PROBLEM DESCRIPTION> Transcribe, verbatim, every line from the start of the entries through the line that contains "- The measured"; include both boundary lines and omit all others.

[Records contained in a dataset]
========================
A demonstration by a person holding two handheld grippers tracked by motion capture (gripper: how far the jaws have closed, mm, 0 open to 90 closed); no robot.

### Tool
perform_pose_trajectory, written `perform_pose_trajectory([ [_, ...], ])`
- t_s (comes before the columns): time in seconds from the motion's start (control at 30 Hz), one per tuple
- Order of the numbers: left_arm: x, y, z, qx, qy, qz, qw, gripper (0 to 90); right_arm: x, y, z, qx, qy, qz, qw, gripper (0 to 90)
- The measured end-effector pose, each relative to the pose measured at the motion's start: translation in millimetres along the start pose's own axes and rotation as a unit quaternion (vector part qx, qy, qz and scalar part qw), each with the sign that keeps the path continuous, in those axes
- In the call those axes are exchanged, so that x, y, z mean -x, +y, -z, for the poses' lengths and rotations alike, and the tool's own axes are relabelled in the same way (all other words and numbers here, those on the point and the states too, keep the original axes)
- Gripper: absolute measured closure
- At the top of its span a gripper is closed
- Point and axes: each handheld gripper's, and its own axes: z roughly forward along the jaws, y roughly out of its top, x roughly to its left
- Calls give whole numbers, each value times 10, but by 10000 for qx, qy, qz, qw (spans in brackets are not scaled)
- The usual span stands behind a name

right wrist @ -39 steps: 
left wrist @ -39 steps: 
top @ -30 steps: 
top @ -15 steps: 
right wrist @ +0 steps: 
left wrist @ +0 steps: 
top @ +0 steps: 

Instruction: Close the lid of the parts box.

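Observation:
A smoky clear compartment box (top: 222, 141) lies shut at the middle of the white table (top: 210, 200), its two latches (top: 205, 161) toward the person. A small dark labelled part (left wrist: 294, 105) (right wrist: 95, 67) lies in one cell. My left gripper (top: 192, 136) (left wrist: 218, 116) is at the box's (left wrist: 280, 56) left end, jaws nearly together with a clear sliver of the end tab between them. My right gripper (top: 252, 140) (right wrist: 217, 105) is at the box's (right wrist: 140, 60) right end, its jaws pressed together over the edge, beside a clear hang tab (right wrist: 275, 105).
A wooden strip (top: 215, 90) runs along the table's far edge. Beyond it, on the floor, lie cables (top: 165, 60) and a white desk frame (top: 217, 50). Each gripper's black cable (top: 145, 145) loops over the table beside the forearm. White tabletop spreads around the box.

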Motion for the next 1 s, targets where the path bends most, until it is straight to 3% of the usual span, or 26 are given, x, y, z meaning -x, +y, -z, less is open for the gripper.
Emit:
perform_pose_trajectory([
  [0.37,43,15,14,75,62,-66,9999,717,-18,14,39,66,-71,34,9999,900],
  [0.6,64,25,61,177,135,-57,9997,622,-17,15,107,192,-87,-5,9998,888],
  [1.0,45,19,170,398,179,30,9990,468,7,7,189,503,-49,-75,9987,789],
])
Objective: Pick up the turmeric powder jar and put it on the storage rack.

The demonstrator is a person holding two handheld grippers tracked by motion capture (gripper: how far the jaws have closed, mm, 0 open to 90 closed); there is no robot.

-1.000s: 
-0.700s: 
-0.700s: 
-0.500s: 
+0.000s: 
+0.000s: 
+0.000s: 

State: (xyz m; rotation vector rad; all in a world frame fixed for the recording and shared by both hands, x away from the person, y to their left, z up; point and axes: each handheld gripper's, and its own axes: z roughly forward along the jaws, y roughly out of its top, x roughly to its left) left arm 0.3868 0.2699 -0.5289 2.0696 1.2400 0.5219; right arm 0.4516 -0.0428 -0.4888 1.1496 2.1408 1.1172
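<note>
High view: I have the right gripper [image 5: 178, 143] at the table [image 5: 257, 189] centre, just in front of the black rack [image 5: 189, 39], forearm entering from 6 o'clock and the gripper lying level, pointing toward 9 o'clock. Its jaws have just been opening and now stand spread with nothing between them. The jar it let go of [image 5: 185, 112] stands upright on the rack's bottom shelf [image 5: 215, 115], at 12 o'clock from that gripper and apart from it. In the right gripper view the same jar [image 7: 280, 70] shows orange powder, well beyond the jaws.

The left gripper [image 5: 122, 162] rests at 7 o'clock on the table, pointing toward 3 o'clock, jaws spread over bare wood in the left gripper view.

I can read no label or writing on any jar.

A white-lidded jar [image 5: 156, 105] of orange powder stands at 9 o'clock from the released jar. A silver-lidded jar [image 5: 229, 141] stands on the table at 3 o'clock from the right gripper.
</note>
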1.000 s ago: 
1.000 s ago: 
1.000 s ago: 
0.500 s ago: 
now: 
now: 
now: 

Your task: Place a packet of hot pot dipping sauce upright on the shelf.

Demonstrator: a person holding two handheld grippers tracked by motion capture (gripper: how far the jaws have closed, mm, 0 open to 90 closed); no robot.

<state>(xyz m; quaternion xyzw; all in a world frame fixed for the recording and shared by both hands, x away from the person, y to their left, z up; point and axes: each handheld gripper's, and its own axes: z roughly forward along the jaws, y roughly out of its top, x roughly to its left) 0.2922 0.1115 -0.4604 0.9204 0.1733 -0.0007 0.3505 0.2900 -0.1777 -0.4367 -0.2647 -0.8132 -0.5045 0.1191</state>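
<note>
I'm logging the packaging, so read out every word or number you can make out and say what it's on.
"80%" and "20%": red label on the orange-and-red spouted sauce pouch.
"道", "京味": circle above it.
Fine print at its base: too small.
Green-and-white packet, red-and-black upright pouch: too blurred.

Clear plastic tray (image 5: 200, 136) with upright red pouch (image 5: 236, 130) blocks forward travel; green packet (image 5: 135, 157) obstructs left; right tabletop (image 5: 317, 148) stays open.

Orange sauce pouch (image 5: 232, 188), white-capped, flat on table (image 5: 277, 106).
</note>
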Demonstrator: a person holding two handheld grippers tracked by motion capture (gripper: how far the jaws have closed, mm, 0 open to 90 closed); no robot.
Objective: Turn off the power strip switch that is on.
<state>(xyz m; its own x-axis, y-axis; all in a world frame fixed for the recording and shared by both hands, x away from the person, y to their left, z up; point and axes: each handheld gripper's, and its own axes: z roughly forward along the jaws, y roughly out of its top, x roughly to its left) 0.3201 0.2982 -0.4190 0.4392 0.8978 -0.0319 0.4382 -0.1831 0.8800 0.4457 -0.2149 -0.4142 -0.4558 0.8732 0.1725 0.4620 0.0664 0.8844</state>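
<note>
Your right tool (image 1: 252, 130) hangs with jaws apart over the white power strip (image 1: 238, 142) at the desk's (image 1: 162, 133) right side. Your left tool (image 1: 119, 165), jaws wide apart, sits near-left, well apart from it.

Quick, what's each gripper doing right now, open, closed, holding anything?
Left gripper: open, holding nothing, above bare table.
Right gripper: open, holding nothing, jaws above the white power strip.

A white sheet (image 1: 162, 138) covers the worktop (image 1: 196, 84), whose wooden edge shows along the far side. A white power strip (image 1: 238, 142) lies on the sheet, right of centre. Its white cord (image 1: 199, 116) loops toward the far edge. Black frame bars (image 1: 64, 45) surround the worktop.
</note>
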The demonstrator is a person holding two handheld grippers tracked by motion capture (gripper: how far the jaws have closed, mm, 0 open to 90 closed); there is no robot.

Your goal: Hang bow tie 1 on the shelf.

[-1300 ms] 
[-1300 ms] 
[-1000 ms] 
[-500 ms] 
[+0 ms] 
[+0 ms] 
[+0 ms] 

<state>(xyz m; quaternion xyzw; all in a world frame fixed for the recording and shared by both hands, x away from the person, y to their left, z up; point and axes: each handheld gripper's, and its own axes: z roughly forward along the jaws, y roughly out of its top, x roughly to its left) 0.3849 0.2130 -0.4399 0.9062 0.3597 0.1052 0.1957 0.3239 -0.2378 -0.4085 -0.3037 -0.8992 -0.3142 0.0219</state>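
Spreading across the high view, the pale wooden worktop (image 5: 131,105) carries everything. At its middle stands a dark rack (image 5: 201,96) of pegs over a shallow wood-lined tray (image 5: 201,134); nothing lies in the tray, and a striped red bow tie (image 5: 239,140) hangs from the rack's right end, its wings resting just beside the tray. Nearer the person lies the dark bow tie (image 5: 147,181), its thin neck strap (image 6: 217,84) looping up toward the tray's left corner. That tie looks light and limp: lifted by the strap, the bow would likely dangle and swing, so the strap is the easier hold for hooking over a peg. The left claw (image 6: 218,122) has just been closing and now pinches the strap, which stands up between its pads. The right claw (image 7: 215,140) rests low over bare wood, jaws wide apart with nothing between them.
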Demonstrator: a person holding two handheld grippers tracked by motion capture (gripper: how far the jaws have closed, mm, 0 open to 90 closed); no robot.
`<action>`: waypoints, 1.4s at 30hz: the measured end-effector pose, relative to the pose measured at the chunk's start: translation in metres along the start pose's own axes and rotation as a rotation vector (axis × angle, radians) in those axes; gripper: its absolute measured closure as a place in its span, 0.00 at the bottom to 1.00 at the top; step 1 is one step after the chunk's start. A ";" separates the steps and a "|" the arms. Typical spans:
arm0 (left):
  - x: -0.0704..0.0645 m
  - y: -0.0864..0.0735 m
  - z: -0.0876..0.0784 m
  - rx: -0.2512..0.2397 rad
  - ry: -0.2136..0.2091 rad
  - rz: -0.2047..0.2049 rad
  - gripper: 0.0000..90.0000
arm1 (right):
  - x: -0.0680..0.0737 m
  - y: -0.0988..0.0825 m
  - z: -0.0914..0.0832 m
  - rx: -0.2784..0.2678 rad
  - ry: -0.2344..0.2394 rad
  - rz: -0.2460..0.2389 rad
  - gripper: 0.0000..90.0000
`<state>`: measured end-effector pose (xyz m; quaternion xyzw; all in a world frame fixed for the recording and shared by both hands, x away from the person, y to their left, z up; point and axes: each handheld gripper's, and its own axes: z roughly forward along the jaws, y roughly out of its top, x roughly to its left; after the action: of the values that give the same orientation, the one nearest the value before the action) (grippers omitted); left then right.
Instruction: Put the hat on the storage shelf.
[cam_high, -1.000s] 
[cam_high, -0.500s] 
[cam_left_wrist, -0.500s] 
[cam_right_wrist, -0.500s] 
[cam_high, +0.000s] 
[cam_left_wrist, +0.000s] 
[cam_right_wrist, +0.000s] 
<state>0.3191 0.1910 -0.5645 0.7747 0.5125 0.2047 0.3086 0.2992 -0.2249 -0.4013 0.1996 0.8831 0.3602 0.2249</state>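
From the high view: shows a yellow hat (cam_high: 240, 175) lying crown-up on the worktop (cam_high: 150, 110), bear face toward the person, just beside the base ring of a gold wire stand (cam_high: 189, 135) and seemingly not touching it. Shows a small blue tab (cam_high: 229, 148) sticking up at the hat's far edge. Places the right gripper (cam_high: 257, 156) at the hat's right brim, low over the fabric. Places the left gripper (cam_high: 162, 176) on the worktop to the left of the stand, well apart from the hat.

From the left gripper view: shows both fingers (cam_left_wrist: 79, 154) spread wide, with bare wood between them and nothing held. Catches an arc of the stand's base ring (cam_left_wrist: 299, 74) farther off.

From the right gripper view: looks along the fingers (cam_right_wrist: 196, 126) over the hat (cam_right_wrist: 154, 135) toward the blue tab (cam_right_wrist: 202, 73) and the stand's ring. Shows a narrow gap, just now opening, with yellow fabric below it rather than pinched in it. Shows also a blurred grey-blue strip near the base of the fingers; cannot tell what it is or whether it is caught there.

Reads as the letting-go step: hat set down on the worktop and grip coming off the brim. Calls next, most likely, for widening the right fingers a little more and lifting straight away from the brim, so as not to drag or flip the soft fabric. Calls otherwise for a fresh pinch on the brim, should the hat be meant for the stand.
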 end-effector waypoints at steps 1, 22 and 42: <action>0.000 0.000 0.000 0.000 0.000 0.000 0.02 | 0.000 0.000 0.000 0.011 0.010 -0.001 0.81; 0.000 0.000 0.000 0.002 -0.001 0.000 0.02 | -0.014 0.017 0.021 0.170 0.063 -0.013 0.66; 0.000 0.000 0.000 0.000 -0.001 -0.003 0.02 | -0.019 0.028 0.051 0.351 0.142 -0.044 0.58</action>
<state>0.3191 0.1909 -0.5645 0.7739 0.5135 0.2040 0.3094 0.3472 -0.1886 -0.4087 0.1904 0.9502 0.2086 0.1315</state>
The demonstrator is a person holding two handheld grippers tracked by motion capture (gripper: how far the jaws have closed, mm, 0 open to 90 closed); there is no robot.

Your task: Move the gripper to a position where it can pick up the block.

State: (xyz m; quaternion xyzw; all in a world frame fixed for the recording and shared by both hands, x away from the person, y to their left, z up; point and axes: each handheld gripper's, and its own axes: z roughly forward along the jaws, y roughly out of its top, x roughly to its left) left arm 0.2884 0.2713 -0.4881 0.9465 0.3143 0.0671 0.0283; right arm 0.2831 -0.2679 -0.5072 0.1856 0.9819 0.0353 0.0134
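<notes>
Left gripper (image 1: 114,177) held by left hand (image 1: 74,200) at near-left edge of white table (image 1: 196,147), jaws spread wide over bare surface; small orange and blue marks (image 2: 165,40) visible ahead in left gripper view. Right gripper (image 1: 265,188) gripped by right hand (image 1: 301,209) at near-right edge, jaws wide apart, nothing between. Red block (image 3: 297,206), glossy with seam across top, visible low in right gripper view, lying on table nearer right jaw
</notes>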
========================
YOUR SOLUTION>
A demonstration by a person holding two handheld grippers tracked by motion capture (gripper: how far the jaws have closed, mm, 0 open to 90 closed); no robot.

### Tool
perform_pose_trajectory, written `perform_pose_trajectory([ [_, ...], ])`
- t_s (comes before the columns): time in seconds from the motion's start (control at 30 Hz), one per tuple
- Order of the numbers: left_arm: x, y, z, qx, qy, qz, qw, gripper (0 to 90); right_arm: x, y, z, qx, qy, qz, qw, gripper (0 to 90)
- The measured end-effector pose, each relative to the pose measured at the motion's start: translation in millimetres along the start pose's own axes and rotation as a unit quaternion (vector part qx, qy, qz and scalar part qw), each with the sign that keeps the path continuous, in those axes

The exercise requires nothing more.